(AVAILABLE DATA):
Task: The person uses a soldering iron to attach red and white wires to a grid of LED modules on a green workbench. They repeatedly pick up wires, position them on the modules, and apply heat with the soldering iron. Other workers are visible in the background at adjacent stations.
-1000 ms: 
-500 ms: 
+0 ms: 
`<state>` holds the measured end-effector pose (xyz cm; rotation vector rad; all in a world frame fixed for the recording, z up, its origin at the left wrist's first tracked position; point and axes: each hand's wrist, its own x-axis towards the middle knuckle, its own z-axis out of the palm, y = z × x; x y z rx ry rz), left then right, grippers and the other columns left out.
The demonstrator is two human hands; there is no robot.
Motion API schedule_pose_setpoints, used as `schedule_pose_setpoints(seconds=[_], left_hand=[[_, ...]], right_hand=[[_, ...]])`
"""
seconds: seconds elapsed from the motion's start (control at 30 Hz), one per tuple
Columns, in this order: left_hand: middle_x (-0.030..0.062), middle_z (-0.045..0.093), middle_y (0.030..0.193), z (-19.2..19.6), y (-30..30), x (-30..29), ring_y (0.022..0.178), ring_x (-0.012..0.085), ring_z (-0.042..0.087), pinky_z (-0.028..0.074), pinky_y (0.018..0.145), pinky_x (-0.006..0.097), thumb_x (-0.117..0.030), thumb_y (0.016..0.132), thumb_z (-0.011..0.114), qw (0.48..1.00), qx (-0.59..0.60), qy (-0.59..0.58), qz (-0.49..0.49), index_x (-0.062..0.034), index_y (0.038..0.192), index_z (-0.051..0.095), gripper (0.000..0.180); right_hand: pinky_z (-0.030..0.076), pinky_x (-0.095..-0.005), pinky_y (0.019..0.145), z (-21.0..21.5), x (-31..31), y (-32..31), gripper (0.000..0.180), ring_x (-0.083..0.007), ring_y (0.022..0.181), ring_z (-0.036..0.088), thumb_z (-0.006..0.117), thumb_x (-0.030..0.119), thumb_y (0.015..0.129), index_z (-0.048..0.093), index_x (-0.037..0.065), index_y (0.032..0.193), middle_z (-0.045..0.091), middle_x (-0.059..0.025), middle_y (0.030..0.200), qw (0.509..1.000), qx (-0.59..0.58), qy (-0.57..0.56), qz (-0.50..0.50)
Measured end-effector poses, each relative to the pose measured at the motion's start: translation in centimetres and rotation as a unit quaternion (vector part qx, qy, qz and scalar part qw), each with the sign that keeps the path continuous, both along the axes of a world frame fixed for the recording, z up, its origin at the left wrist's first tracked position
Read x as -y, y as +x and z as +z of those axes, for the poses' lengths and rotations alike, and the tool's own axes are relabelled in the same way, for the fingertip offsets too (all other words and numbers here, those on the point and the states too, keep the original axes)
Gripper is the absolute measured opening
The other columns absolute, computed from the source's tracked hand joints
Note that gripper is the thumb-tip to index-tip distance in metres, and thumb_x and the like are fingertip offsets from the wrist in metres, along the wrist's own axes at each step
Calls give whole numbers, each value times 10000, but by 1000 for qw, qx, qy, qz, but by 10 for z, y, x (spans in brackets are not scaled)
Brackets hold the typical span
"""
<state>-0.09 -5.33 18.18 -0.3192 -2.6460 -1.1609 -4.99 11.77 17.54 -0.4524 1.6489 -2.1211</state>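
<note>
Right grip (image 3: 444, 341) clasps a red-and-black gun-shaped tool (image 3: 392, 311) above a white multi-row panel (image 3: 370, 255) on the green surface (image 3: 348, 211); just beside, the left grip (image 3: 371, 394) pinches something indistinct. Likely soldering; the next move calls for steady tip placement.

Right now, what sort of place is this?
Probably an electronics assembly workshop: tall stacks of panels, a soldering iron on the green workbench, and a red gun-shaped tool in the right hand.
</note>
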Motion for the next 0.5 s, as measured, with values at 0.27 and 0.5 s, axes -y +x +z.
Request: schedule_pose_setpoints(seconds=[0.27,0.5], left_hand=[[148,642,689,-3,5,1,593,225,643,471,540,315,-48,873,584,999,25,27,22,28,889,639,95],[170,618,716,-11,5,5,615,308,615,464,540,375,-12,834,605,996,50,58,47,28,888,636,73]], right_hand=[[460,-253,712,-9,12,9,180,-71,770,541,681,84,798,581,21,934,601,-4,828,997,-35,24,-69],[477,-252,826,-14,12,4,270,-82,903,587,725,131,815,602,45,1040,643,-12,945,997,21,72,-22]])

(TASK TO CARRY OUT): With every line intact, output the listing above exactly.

(RESPONSE AREA):
Task: The person uses a soldering iron to attach red and white wires to a grid of LED modules on a green workbench. They repeatedly pick up wires, position them on the modules, and apply heat with the soldering iron. Other workers are visible in the background at adjacent stations.
-1000 ms: 
-500 ms: 
+0 ms: 
`<state>` holds the measured end-effector pose (xyz cm; rotation vector rad; all in a world frame fixed for the recording, z up, its origin at the left wrist's first tracked position; point and axes: each hand's wrist, its own x-axis towards the middle knuckle, its own z-axis out of the palm, y = z × x; x y z rx ry rz), left then right, grippers and the other columns left out.
The demonstrator is two human hands; there is no robot.
Motion API schedule_pose_setpoints, used as `schedule_pose_setpoints(seconds=[_], left_hand=[[_, ...]], right_hand=[[_, ...]])`
"""
seconds: seconds elapsed from the motion's start (control at 30 Hz), one per tuple
Columns, in this order: left_hand: middle_x (-0.030..0.062), middle_z (-0.045..0.093), middle_y (0.030..0.193), z (-19.2..19.6), y (-30..30), x (-30..29), ring_y (0.022..0.178), ring_x (-0.012..0.085), ring_z (-0.042..0.087), pinky_z (-0.028..0.074), pinky_y (0.018..0.145), pinky_x (-0.006..0.097), thumb_x (-0.117..0.030), thumb_y (0.016..0.132), thumb_z (-0.011..0.114), qw (0.48..1.00), qx (-0.59..0.60), qy (-0.59..0.58), qz (-0.49..0.49), index_x (-0.062..0.034), index_y (0.038..0.192), index_z (-0.051..0.095), gripper (0.000..0.180); right_hand: pinky_z (-0.030..0.076), pinky_x (-0.095..-0.005), pinky_y (0.019..0.145), z (-21.0..21.5), x (-31..31), y (-32..31), gripper (0.000..0.180), ring_x (-0.083..0.007), ring_y (0.022..0.181), ring_z (-0.036..0.088), thumb_z (-0.006..0.117), thumb_x (-0.030..0.119), thumb_y (0.015..0.129), index_z (-0.048..0.093), index_x (-0.037..0.065), index_y (0.032..0.193), middle_z (-0.045..0.091), middle_x (-0.059..0.025), middle_y (0.030..0.200), qw (0.509..1.000), qx (-0.59..0.58), qy (-0.57..0.56), qz (-0.50..0.50)
Measured end-effector poses, each relative to the pose measured at the motion's start: translation in centimetres and rotation as a unit quaternion (vector part qx, qy, qz and scalar part qw), each with the sign that keeps the path continuous, both along the axes of a world frame fixed for the recording, z up, its origin at the left wrist's first tracked position
Read x as -y, y as +x and z as +z of those axes, for the poses' lengths and rotations alike, and the tool's own axes are relabelled in the same way, for the fingertip offsets too (all other words and numbers here, those on the point and the states too, keep the original axes)
Gripper is the absolute measured opening
The other columns absolute, computed from the source's tracked hand joints
Note that gripper is the thumb-tip to index-tip distance in metres, and thumb_x and the like are fingertip offsets from the wrist in metres, along the wrist's own axes at each step
Calls give whole numbers, each value times 10000, but by 1000 for qw, qx, qy, qz, but by 10 for z, y, x (spans in brackets are not scaled)
Brackets hold the typical span
"""
<state>-0.09 -5.33 18.18 -0.3192 -2.6460 -1.1609 -4.99 11.77 17.54 -0.4524 1.6489 -2.1211</state>
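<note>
Right grip (image 3: 444, 341) clasps a red-and-black gun-shaped tool (image 3: 392, 311) above a white multi-row panel (image 3: 370, 255) on the green surface (image 3: 348, 211); just beside, the left grip (image 3: 371, 394) pinches something indistinct. Likely soldering; the next move calls for steady tip placement.

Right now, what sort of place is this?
Probably an electronics assembly workshop: tall stacks of panels, a soldering iron on the green workbench, and a red gun-shaped tool in the right hand.
</note>
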Motion for the next 0.5 s, as measured, with values at 0.27 and 0.5 s, axes -y +x +z.
Request: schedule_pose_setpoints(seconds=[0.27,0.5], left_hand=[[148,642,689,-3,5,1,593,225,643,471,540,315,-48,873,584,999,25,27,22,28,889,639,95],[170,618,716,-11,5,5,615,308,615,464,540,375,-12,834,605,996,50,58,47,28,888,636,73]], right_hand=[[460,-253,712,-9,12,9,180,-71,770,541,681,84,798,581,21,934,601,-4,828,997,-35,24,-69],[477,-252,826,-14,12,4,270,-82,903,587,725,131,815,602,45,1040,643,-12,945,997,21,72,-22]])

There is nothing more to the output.